On Jan 19th, Jen commented on my first school shooting data visualization, “Note that there are no incidents in Vermont, one of the states with the most lenient gun laws. Just saying.”
That’s an interesting point, and nothing in my school shootings data visualization did anything to answer whether gun control laws, or gun ownership in general, had any affect on the number of school shootings. V
Visually, the best way to find a relationship between two variables is the scatter plot. This first graph shows the number of school shootings since 1990 per 1 million people vs. % of gun ownership in a state. The correlation looks positive, but there are too many outliers. The p-value is under 0.05, so the suggested relationship is statistically insignificant.
Because school shootings are rather rare events, I wondered if the question about Vermont is moot because, in such a small state, there would be a very low chance of any school shooting. In fact, in the scatter plot above, all the states that hug 0 shootings are small. Below is the same graph removing states with less than two million people. Here the relationship is significant (p value is well below 0.05) and the relationship between the two is predicted 17% by the trendline.
I don’t like cherry picking states to make a case, so let’s try overall firearm deaths from the CDC to see if that correlates better (at least there is more data).
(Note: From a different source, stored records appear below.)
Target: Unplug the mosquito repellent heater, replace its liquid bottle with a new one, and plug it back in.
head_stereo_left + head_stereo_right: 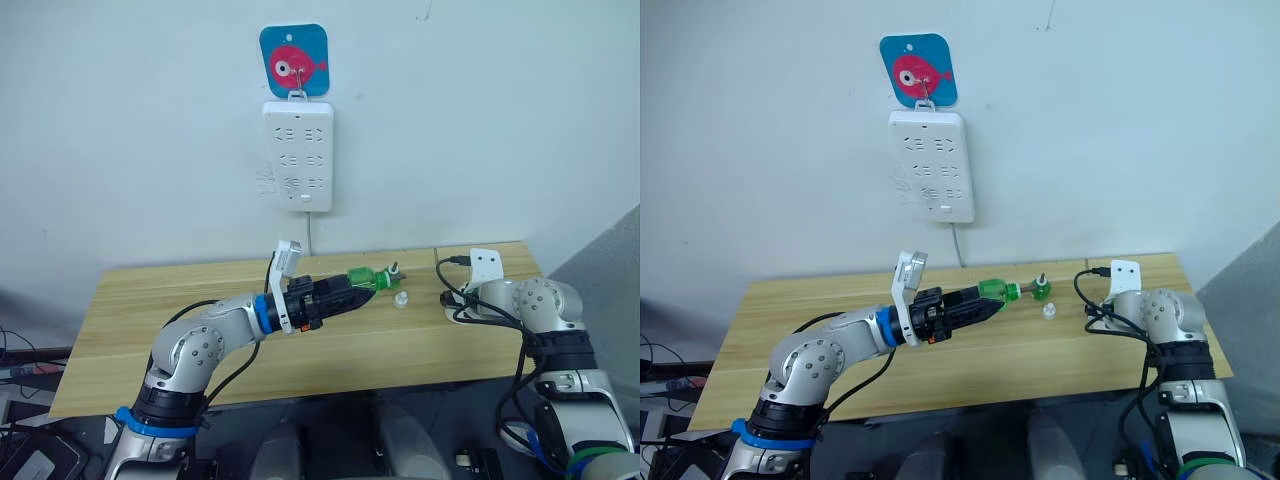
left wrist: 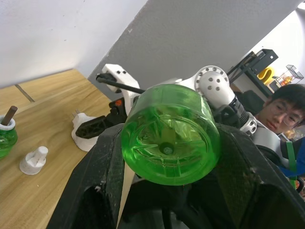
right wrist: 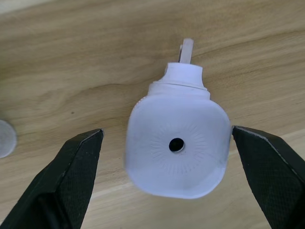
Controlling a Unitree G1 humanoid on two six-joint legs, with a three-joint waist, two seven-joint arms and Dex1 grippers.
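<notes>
Two hands: left (image 1: 352,290) clamps green bottle (image 1: 366,281); right (image 3: 167,176) spread around heater (image 3: 176,150).

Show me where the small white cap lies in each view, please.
Left eye view: white cap on the table, right of centre.
Right eye view: same spot.
Left wrist view: between standing green bottle and heater.
Right wrist view: pale disc beside the heater, probably the cap.
Landmark: the standing green bottle, just behind the cap.
</notes>
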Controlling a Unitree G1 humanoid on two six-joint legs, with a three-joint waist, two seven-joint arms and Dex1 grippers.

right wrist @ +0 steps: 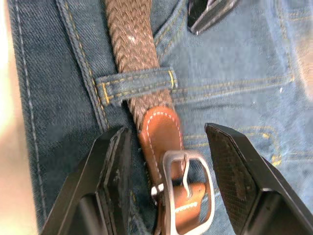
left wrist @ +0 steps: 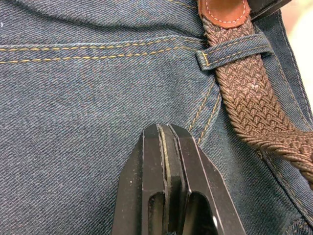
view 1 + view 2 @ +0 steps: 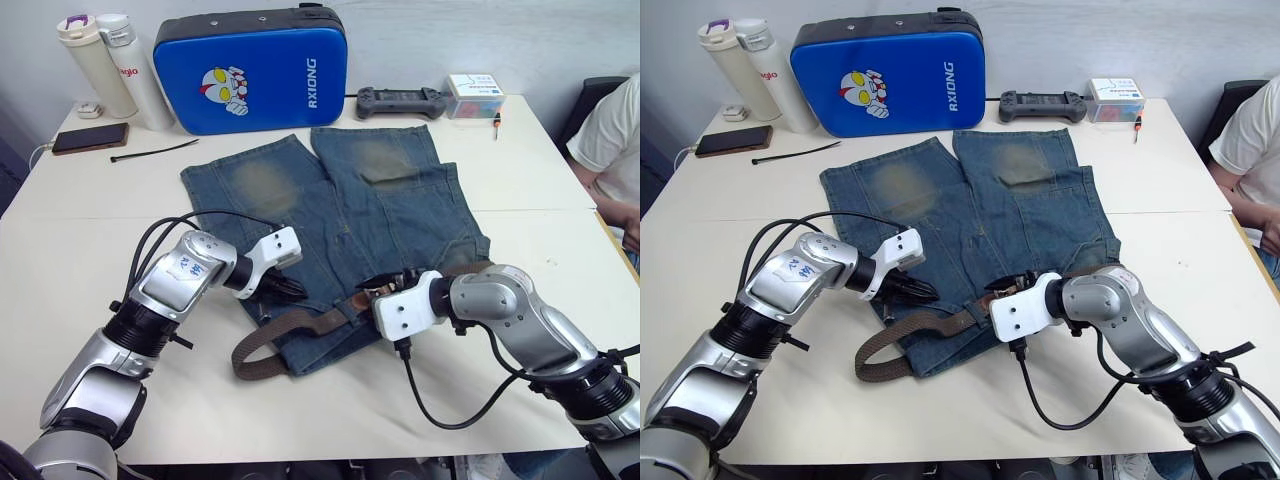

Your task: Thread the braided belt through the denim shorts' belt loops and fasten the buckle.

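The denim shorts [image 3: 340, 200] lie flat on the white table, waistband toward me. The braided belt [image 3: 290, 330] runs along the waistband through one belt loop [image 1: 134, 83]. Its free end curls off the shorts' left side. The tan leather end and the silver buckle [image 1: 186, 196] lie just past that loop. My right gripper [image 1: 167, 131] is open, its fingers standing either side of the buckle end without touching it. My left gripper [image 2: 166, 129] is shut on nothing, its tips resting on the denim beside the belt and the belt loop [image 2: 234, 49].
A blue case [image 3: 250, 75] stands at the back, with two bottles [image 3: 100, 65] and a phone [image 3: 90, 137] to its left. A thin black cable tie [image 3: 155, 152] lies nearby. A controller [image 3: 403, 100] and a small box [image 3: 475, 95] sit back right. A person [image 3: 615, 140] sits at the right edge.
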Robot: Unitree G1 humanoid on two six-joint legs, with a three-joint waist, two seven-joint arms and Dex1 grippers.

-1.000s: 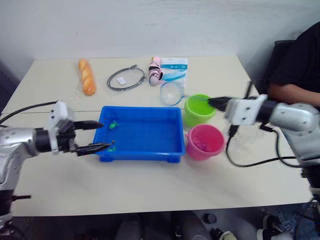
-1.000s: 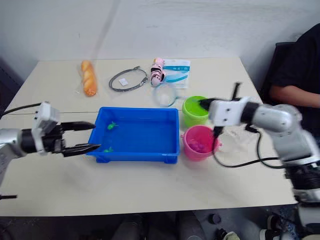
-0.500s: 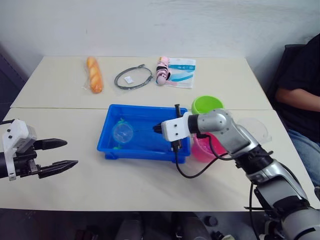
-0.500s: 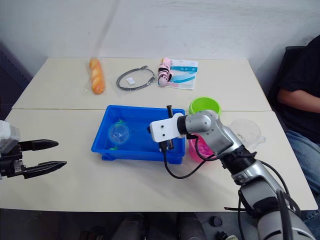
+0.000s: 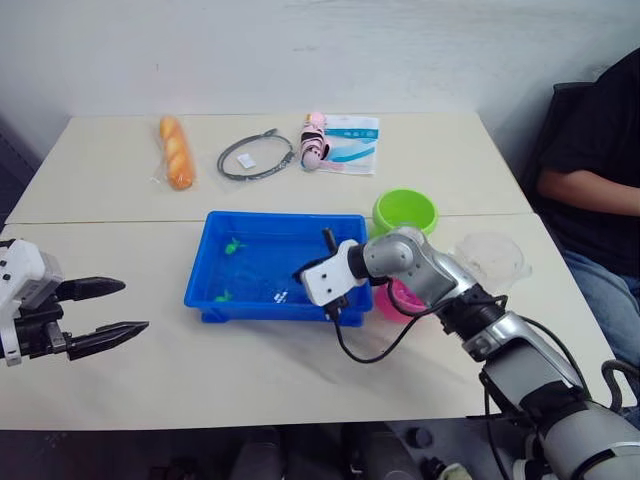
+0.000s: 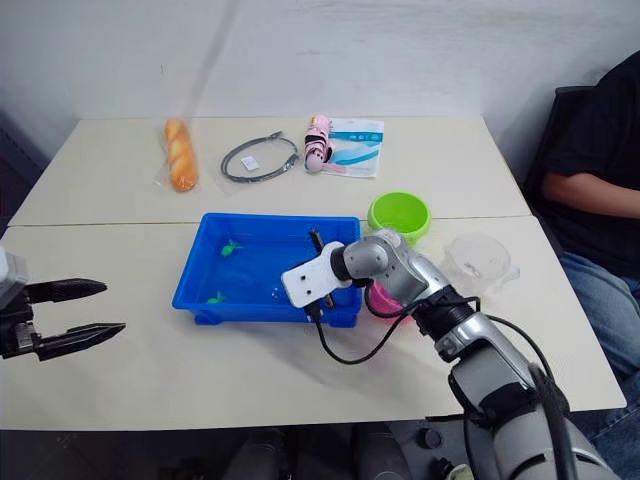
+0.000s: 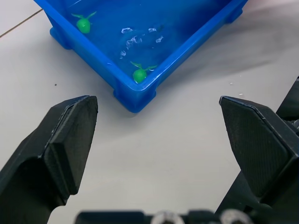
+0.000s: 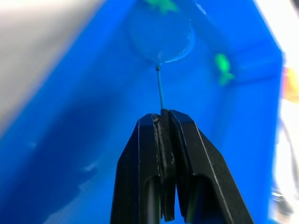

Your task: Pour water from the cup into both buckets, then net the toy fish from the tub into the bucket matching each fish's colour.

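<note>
Net (image 8: 162,35) hoop blurred underwater, thin handle pinched by right gripper (image 8: 163,122)

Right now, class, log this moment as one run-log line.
right gripper: shut on net, in tub | left gripper: open | two green fish left

Hidden, cropped or blurred at this moment

We see the pink bucket (image 5: 402,298) mostly hidden behind the right arm, so we cannot tell what it holds. In the head views the net's hoop is lost against the tub (image 5: 262,305); in the right wrist view the net (image 8: 162,35) is blurred and one green fish (image 8: 160,4) is cut off by the edge. The person (image 5: 592,170) is cropped at the frame edge. The clear cup (image 6: 477,258) is too faint to judge its contents.
</note>
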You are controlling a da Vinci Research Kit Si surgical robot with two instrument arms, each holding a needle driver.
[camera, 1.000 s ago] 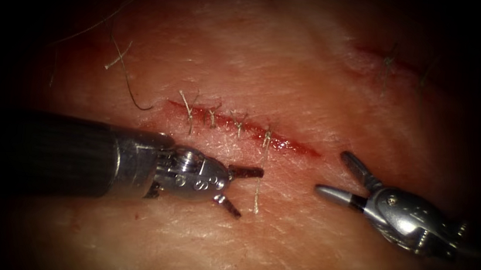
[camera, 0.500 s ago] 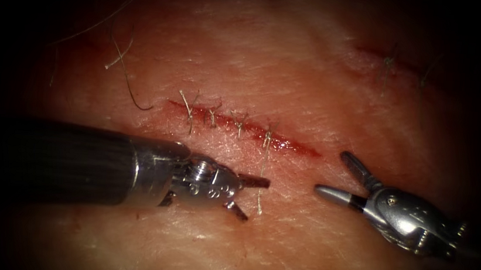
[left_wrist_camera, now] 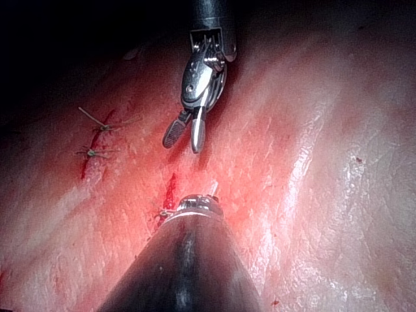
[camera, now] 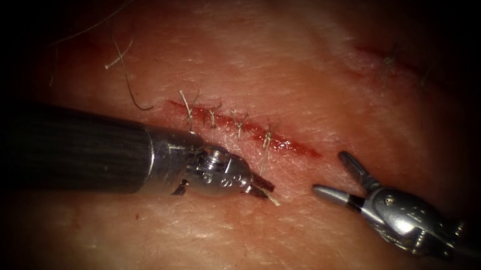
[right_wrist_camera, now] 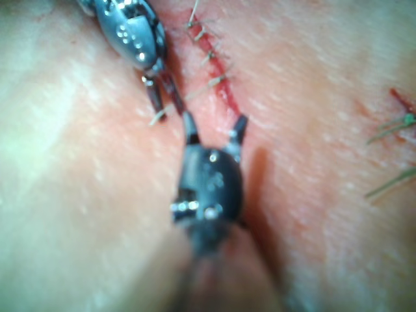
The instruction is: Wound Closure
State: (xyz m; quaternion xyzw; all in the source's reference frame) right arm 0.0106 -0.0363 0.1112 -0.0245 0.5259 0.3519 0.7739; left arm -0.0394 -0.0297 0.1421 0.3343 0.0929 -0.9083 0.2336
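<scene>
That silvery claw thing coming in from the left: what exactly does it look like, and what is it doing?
The left arm's tool is a long dark ribbed shaft with a shiny metal collar, a small silvery wrist joint with pins, and two short dark jaws. It lies nearly level over the tissue, just below the cut, pointing right. Its jaws are shut on the loose tail of thread hanging down from the rightmost stitch; a pale bit of thread pokes out past the tips. No needle is seen in its jaws.
</scene>
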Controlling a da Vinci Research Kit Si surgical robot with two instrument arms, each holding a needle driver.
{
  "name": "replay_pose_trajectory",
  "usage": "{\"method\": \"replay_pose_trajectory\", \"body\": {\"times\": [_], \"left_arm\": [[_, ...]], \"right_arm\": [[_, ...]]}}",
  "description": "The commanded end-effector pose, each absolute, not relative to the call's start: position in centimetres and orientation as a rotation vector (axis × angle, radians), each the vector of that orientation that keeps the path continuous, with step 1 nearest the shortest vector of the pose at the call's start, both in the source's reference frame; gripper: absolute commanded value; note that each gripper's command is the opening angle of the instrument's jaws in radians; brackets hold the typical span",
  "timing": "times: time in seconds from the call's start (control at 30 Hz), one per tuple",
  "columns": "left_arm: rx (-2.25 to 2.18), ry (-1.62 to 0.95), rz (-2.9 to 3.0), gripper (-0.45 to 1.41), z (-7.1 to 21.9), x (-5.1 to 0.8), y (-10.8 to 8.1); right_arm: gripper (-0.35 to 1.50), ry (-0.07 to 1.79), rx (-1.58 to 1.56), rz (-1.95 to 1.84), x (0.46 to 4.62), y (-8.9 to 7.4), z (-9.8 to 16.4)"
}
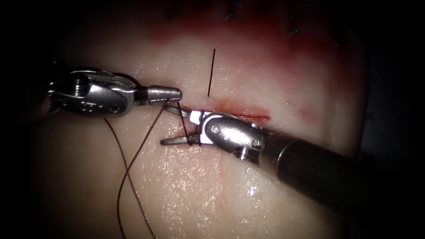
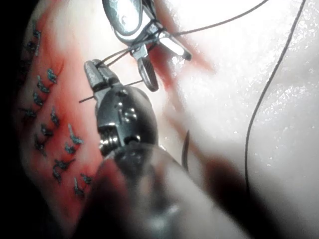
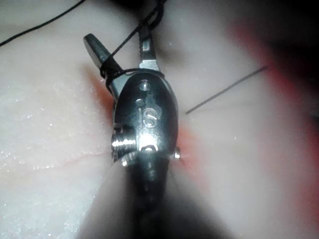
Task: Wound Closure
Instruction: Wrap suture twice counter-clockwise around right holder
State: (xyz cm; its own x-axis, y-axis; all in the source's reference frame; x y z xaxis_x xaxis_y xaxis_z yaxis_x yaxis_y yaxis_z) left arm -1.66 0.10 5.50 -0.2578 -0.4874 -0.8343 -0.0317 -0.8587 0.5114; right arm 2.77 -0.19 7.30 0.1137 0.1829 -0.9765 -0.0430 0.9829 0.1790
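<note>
Tissue [image 1: 186,186] — thread [image 1: 128,177] around right tool's fingers [image 3: 97,50]

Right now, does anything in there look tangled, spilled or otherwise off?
Thread is looped around the right tool's open jaws. The left tool, jaws shut, holds the thread. A short thread end stands out of the tissue by the cut. Red fluid stains the tissue beyond.

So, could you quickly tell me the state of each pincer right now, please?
Left pincer: closed on the thin dark suture thread.
Right pincer: open, the thread wrapped around its jaws, gripping nothing.
</note>
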Motion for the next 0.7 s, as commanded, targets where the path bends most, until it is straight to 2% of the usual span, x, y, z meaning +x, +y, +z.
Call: {"method": "replay_pose_trajectory", "body": {"times": [0.03, 0.37, 0.57, 0.7], "left_arm": [[1.715, -0.612, -2.187, -0.35, 5.6, -1.70, 0.2], [1.754, -0.495, -2.193, -0.35, 6.2, -1.74, 0.3], [1.741, -0.441, -2.218, -0.35, 6.6, -1.75, 0.2], [1.741, -0.426, -2.231, -0.35, 6.7, -1.71, 0.1]], "right_arm": [[1.22, 1.443, 0.135, 0.158, 2.83, -0.2, 7.4], [1.14, 1.506, 0.249, 0.108, 2.84, -0.3, 7.4], [0.87, 1.624, 0.332, 0.119, 2.76, -0.3, 7.4], [0.87, 1.662, 0.329, 0.149, 2.66, -0.3, 7.4]]}}
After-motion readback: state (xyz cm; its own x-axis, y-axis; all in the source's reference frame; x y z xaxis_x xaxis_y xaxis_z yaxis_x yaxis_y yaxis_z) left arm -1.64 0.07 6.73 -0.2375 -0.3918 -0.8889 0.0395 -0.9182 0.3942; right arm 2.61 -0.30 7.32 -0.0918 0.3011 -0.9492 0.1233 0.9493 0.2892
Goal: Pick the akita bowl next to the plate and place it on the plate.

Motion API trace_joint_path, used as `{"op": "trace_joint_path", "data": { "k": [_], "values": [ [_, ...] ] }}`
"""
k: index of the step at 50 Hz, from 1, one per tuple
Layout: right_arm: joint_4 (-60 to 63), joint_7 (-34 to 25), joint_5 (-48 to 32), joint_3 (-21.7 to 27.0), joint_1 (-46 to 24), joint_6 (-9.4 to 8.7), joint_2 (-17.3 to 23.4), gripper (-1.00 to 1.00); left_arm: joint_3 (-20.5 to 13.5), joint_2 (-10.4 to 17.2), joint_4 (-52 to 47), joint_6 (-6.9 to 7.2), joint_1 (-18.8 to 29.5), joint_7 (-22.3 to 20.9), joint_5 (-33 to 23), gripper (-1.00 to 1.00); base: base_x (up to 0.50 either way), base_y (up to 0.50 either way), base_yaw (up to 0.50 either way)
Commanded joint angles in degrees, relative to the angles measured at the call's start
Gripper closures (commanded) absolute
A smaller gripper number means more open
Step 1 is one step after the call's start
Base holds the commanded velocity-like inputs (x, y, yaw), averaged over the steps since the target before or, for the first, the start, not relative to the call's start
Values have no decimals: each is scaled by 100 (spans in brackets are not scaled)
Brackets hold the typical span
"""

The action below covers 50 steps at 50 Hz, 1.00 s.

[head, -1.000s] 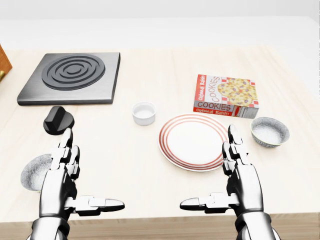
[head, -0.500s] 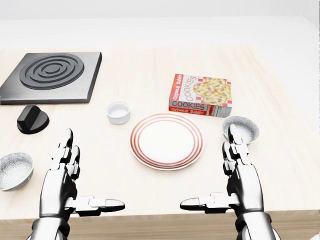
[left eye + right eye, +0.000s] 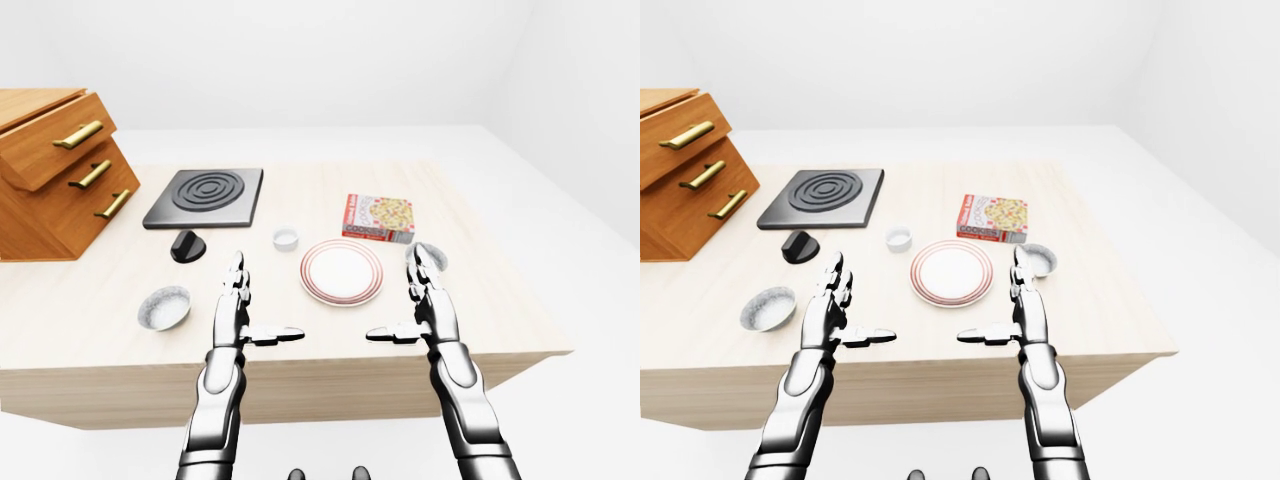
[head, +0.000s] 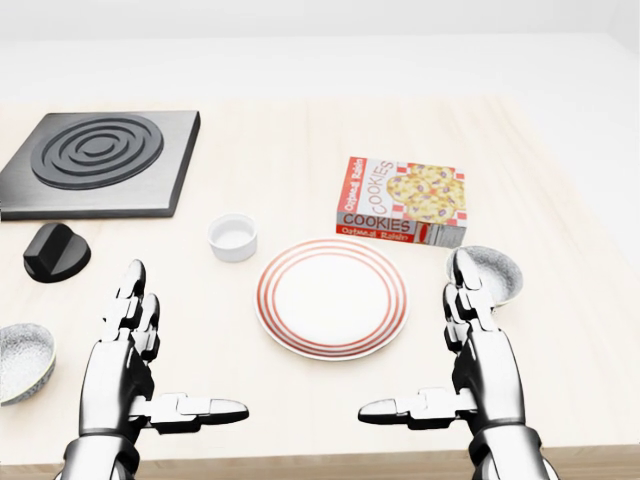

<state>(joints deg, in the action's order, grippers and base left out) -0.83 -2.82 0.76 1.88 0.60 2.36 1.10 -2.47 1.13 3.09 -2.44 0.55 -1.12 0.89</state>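
The akita bowl [image 4: 492, 271], grey and speckled with a pale inside, stands on the table just right of the red-ringed white plate [image 4: 332, 298]. The plate holds nothing. My right hand [image 4: 413, 334] hovers open at the lower right of the head view, thumb pointing left. Its raised fingertips [image 4: 464, 268] overlap the bowl's left rim in the picture and hide part of it. My left hand [image 4: 190, 338] is open too, at the lower left, well away from both, thumb pointing right.
A cookie box [image 4: 402, 202] lies just above the plate and a small white ramekin [image 4: 232, 237] at its upper left. A second speckled bowl [image 4: 20, 360], a black knob [image 4: 55, 250] and a stove burner [image 4: 95, 150] sit left. A wooden drawer cabinet [image 3: 50, 170] stands far left.
The camera has moved: everything on the table slid left in the head view, bringing the plate to the middle and the akita bowl behind my right fingertips. Both hands keep their pose.
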Motion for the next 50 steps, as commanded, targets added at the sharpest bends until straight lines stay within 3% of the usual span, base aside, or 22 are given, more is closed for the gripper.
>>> {"op": "trace_joint_path", "data": {
  "k": [1, 9, 15, 24, 35, 36, 39, 43, 50],
  "values": [
    [10, -26, -64, -14, 16, 61, 3, -100, 2, 1, 25, -10, 13, -1, 13, -100, 42, 0, 0],
    [-3, -28, -71, -12, 21, 98, -5, -100, 5, -1, 52, -44, 6, -6, 11, -100, 44, 0, 0],
    [-1, -19, -68, -8, 13, 86, -9, -100, 12, -4, -72, 69, -5, 0, 15, -100, 45, 0, 0],
    [-1, -13, -63, -11, -5, 47, -12, -100, 10, -5, -74, 73, -5, 3, 15, -100, 44, 0, 0],
    [22, -6, -63, -25, 5, 36, -13, -100, 11, -8, -148, 117, -25, 15, 13, -100, 2, 0, 0],
    [21, -10, -62, -24, 4, 40, -11, -100, 1, -2, -82, 57, -12, 9, 14, -100, 0, 0, 0],
    [32, -9, -64, -24, 5, 26, -11, -100, 12, -7, -144, 96, -30, 15, 7, -100, 0, 0, 0],
    [54, -9, -62, -24, 13, 12, -14, -100, 4, -2, -58, 29, -4, 13, 3, -100, 0, 0, 0],
    [58, -16, -70, -25, 25, 24, -12, -100, 0, 6, -111, 32, -9, 18, -17, -100, 0, 0, 0]
  ]
}}
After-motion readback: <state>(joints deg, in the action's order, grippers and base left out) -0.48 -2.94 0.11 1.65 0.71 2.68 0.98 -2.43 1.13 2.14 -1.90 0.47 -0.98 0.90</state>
In fact, gun ownership % vs. firearm deaths for all ages AND for 5-17 years old both correlate better than # of school shootings.
In the previous graphs we directly correlated gun owner %, not legal system. Quantifying such a qualitative measure like legal system is nigh impossible. The Brady State Scorecard seeks to rate each state’s legal system in regards to guns. I changed their grade (A-F) to a number (5-1). I did not purposely choose a pro-gun-control group – they just came up highest in google search. I assume that both sides of the debate would strive for accuracy in the legal system they purport to change. That the Brady Score is very negatively correlated with gun owner % gives me confidence that they have a decent representation of the legal system.
Below are correlations of Brady Score vs. firearm deaths. The correlations are the mirror opposite of what we see when comparing gun owner % (and what you would expect). So the proportion of folks who own guns, and the lack of gun laws, is strongly correlated to firearm deaths overall, and still correlated (with a weaker relationship) to firearm deaths of people aged 5-17.
Just because both variables are correlated doesn’t mean one caused the other. A state with weak gun laws might have started with more murders. That unsafe environment may have encouraged gun ownership rather than the other way around. I recall a study being done some years ago that purported to show that, when you compare two similar geographic areas that straddle a legal boundary, the side with laxer gun laws is actually safer. If anyone knows the name of the study, please put it in the comments section, and I’ll look into it.